What the task asks – The data below holds the lines to copy: everything from the line containing "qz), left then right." to the line containing "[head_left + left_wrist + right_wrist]", both ends included, set down exactly.

--- START ---

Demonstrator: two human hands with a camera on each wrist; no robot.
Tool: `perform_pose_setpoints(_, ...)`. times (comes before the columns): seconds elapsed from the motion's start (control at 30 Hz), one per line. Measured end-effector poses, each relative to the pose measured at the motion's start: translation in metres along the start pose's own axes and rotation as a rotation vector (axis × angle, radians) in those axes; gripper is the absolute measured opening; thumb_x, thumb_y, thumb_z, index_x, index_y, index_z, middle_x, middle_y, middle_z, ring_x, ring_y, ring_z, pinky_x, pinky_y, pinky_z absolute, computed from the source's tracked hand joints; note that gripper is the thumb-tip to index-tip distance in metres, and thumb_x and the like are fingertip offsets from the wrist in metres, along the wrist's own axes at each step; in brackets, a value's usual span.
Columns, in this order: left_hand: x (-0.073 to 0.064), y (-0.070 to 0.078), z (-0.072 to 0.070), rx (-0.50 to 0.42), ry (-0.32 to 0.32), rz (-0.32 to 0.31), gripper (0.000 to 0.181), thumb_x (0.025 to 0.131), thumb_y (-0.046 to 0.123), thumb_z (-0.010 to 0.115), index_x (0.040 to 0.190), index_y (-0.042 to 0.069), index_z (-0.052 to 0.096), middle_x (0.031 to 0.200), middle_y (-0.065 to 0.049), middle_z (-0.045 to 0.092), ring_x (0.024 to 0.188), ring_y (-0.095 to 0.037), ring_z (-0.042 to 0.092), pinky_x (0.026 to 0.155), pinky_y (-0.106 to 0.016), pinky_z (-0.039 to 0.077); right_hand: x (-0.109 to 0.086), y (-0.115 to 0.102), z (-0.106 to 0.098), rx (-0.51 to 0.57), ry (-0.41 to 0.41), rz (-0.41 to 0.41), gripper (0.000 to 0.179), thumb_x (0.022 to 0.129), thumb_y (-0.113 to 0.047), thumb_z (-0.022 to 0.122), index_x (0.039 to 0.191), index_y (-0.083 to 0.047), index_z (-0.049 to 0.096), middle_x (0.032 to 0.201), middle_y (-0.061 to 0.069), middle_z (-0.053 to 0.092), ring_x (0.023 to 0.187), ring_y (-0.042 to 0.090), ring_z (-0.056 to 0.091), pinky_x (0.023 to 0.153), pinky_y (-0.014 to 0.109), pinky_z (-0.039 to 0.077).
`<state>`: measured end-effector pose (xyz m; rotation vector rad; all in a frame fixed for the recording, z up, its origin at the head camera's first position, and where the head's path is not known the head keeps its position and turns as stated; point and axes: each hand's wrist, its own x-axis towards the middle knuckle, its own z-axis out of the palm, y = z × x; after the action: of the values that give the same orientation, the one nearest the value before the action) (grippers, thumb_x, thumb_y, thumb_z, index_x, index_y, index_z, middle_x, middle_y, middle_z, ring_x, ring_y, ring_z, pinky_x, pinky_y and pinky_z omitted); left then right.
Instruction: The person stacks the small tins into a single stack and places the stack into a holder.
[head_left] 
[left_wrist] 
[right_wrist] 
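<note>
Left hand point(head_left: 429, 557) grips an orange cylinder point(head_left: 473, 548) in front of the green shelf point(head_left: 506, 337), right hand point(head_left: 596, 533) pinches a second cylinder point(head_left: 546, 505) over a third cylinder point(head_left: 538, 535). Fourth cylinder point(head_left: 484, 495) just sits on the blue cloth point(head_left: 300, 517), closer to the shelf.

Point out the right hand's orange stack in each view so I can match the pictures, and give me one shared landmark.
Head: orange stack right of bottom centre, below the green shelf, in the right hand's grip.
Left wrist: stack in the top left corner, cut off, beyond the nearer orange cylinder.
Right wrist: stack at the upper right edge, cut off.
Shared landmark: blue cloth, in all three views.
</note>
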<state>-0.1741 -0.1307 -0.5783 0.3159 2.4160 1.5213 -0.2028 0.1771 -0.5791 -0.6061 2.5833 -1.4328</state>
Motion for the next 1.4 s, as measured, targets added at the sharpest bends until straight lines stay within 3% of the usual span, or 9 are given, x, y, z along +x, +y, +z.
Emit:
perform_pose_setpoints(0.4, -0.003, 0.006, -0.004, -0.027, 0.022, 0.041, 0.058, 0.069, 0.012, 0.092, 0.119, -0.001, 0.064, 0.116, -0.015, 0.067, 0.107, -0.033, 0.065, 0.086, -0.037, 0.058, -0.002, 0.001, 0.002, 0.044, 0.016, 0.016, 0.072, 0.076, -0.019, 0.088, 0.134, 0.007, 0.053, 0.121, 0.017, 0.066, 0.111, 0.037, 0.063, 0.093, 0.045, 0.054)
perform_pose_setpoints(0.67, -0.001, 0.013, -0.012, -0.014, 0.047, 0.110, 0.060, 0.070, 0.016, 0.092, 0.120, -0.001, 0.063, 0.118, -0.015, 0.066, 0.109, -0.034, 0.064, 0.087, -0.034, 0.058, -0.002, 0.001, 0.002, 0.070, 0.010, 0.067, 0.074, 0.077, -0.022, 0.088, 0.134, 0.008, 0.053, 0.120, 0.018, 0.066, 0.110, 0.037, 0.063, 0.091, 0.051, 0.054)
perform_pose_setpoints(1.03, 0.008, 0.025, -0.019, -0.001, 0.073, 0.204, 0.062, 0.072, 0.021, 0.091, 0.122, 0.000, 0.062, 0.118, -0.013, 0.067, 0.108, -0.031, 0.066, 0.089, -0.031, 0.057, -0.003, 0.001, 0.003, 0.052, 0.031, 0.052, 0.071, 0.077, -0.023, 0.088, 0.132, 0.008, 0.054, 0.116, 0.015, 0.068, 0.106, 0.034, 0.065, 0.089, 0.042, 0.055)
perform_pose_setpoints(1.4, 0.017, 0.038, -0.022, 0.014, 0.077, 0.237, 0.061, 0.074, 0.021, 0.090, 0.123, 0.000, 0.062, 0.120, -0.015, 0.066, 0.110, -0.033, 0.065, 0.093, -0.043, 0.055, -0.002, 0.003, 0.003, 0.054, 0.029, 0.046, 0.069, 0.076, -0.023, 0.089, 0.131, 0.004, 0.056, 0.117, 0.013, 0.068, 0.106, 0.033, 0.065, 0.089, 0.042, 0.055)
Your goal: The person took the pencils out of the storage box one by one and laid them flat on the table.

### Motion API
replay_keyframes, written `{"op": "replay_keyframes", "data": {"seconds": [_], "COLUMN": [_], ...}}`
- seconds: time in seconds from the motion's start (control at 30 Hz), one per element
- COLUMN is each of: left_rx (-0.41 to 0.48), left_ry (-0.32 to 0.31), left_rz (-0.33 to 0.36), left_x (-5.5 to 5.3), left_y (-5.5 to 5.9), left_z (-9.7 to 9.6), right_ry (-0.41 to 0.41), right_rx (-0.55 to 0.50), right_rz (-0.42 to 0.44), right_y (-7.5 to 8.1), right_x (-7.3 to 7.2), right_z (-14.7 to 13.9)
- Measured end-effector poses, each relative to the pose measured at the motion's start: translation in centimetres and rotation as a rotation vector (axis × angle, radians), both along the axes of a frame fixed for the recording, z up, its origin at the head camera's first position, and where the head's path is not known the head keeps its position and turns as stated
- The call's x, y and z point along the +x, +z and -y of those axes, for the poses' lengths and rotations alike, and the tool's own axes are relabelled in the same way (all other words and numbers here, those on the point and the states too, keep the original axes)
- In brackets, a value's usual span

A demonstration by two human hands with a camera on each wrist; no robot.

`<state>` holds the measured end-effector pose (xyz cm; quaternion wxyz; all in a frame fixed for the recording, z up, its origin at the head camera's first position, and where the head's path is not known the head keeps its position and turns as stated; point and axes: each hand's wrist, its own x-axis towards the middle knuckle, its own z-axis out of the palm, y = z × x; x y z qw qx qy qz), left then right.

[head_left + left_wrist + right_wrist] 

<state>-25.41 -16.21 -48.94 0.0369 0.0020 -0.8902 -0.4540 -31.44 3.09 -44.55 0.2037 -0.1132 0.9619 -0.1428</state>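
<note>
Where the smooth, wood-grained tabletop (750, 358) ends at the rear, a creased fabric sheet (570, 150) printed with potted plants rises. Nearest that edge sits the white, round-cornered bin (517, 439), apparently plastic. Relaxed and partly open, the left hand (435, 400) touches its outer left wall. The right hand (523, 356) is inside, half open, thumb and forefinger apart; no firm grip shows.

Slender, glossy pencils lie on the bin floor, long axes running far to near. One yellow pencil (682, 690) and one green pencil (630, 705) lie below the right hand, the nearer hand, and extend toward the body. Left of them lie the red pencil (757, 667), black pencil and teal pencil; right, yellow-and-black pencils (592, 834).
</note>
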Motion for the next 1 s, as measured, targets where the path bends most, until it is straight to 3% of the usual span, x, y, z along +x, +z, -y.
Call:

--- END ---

Result for this task –
`<state>` holds the measured end-effector pose (xyz cm; quaternion wxyz; all in a frame fixed for the recording, z up, its origin at the head camera's first position, and where the head's path is not known the head keeps its position and turns as stated; point and axes: each hand's wrist, its own x-axis towards the middle knuckle, its own z-axis out of the palm, y = z × x; x y z qw qx qy qz), left then right.

[head_left + left_wrist + right_wrist] 

Nothing more is needed to finish the exercise.